### PROVIDED DATA
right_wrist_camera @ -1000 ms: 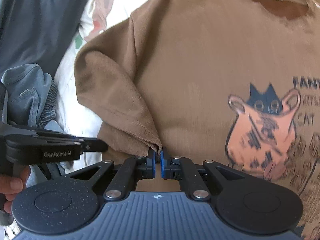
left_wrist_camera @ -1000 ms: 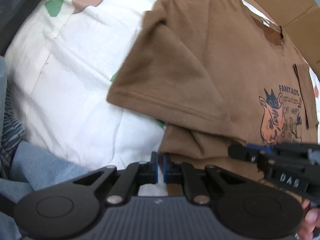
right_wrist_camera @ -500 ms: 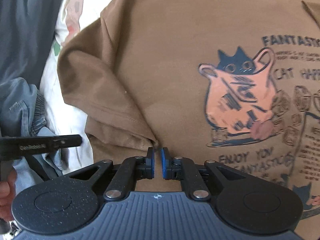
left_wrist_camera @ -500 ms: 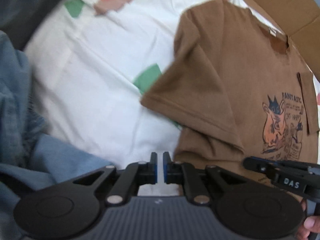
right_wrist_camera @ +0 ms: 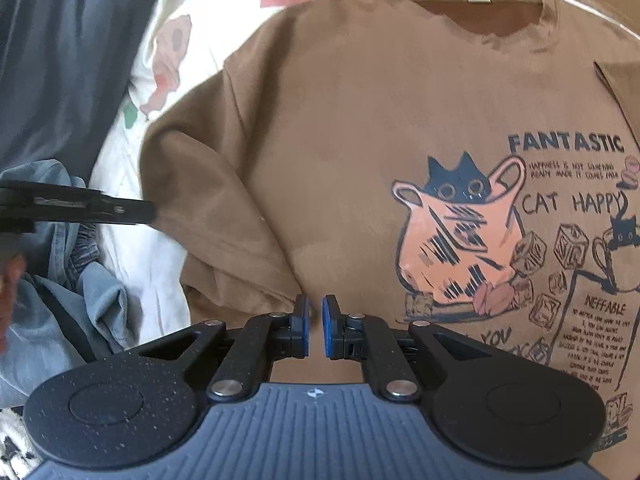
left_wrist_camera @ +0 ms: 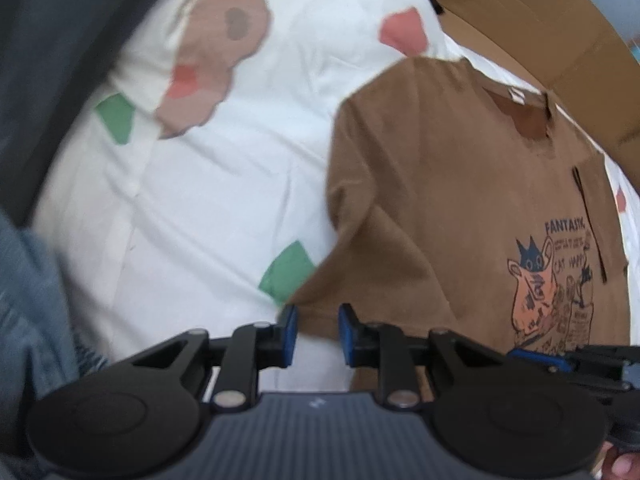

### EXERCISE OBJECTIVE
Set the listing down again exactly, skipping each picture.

### ANSWER FOR THIS EXERCISE
right_wrist_camera @ -1000 ms: 
left_wrist_camera @ -1000 ms: 
right_wrist_camera @ -500 ms: 
left_wrist_camera @ -500 ms: 
right_wrist_camera @ +0 ms: 
left_wrist_camera @ +0 ms: 

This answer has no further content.